In it for the passion

“When you’re done competing and you’re passionate about something, you always find a way to stay in,” Nicole remarked of her history with NYO as a coach, an official, and eventually Head Official. She moved to Fairbanks in the 90s to teach and coach the Fairbanks North Star Borough School District’s NYO team. Nicole continued to compete into the 2000s.

She also remained active with WEIO, becoming chairwoman of the event’s board, and recently she was appointed to Team Alaska’s Arctic Winter Games board as Cultural Advisor. As a Native games instructor, she travels throughout Alaska to work with P.E. teachers and coaches, bringing traditional games to the next generation of record-breakers and athletes.

Nicole greets friends at the 2016 NYO. She has been a mentor to young athletes, coaches, and fellow officials throughout her Native games career.

Nicole greets friends at the 2016 NYO. She has been a mentor to young athletes, coaches, and fellow officials throughout her Native games career.

“Nicole has always been a mentor,” Shawn pointed out. “She’s mentored all the young athletes, and she mentored all the judges since they were young, and she’s helped them build confidence in their ability to do the games, their knowledge of the games, and how to judge the games. She helped design the new style of how we coordinate the games and made it much more streamlined. She’s one of the biggest leaders for Native games in our state.”

“My favorite part about being involved in the games is watching kids who didn’t think that they can do it, do it,” Nicole shared. “That twinkle in the eye — athletes who have been practicing and working so hard, going higher and further than they ever thought they could go. It’s the joy and excitement of watching them see that success.”

If you attend NYO today, you’ll see Nicole in her “Head Official” shirt, down on the floor with the athletes, consulting with coaches, demonstrating the proper way to do a particular game — she’s in the thick of it, and she’s in it for life.

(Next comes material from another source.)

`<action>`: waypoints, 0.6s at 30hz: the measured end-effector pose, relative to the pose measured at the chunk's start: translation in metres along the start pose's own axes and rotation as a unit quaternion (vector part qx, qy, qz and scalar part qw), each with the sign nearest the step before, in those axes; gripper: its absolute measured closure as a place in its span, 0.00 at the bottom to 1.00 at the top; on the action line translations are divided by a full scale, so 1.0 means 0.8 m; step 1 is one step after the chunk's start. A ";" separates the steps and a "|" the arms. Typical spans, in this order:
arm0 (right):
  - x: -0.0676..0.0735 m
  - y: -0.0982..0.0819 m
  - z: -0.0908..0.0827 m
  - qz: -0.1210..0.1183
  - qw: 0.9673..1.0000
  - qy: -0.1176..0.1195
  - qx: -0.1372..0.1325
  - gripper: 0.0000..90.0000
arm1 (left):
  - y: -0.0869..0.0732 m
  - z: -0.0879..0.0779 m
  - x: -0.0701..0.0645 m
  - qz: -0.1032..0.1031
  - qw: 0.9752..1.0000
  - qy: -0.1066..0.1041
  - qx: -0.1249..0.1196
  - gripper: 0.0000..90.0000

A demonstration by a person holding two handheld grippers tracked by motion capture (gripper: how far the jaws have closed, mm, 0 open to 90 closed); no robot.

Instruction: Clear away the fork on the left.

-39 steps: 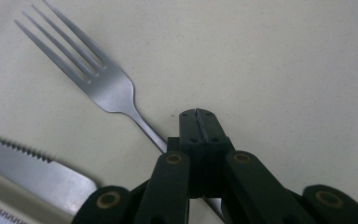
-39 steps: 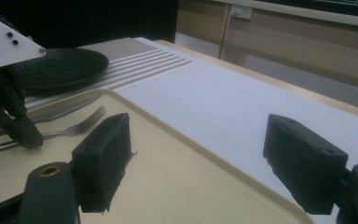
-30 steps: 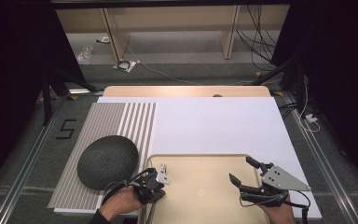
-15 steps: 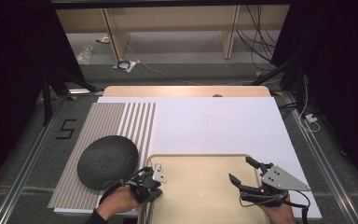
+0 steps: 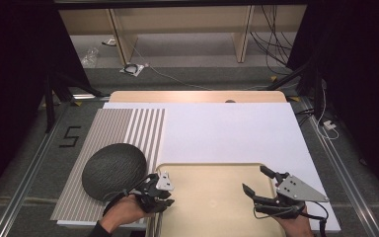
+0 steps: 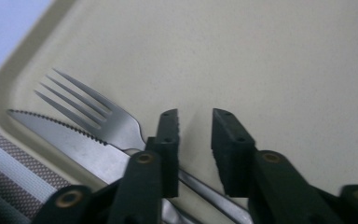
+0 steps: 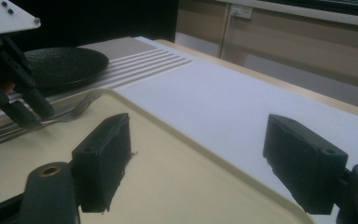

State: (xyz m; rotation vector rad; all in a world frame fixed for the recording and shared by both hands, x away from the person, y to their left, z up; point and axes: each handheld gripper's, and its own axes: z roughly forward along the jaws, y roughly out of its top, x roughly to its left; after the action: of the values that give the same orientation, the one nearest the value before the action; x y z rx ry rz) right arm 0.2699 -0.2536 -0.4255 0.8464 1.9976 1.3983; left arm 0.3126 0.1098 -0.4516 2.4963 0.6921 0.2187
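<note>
A steel fork [image 6: 88, 112] and a serrated knife [image 6: 60, 135] lie side by side along the left edge of a beige tray [image 5: 212, 173]. My left gripper [image 6: 195, 126] hovers low over the fork's handle. Its jaws stand a narrow gap apart, and the handle runs slantwise beneath them without being clamped. In the right gripper view, the left gripper [image 7: 28, 114] has its tips down at the fork [image 7: 77, 109]. My right gripper [image 5: 255, 178] is wide open over the tray's right part, holding nothing.
A black plate [image 5: 114, 170] rests on a striped placemat [image 5: 128, 128] left of the tray. A white mat [image 5: 227, 133] covers the table behind the tray. Shelving and cables stand beyond the table's far edge.
My left gripper has shifted slightly to the left at the tray's left edge. The right gripper has not moved.
</note>
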 end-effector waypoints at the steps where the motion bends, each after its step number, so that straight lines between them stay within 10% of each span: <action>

“I will be involved in the games some way, somehow, probably until I can’t physically do it anymore because it’s my passion.”

Hall of famer

On April 27, Nicole will be inducted into the Alaska Sports Hall of Fame. Cited for the more than 100 career medals she’s collected and her role as a champion, not just in the sport but for the sport, Nicole will stand in the Hall of Fame alongside NYO, which was inducted last year.

"Nicole embodies the spirit of the games," said fellow NYO Official Shawn Seetomona.

“Nicole embodies the spirit of the games,” said fellow NYO Official Shawn Seetomona.

“I’m very humbled to be inducted into the Alaska Sports Hall of Fame,” Nicole said. “I don’t do it for the notoriety; I do it because I love the games. It’s nice to be recognized, and I’m extremely honored.”

Her induction falls on the same date as the first day of the 2017 NYO — appropriate for someone who is so dedicated to traditional sports. Before she makes her way to the Anchorage Museum for the ceremony that evening, she’ll be at the Alaska Airlines Center, doing what she loves best: Coaching, mentoring, and cheering for this year’s NYO athletes as they work to achieve their personal best.

“NYO is one big family, and once you have become part of that family, it just grows,” she said. “Kids who participate in traditional Native games create that sense of family and community — and it’s not just the athletes. It’s the coaches, the officials, and the spectators who see this amazing event and say, ‘Wow, this just really is the coolest thing. You don’t see this in other sports; you don’t see people helping each other in this way. I am going to tell everybody I know about this.’ And that’s really special.”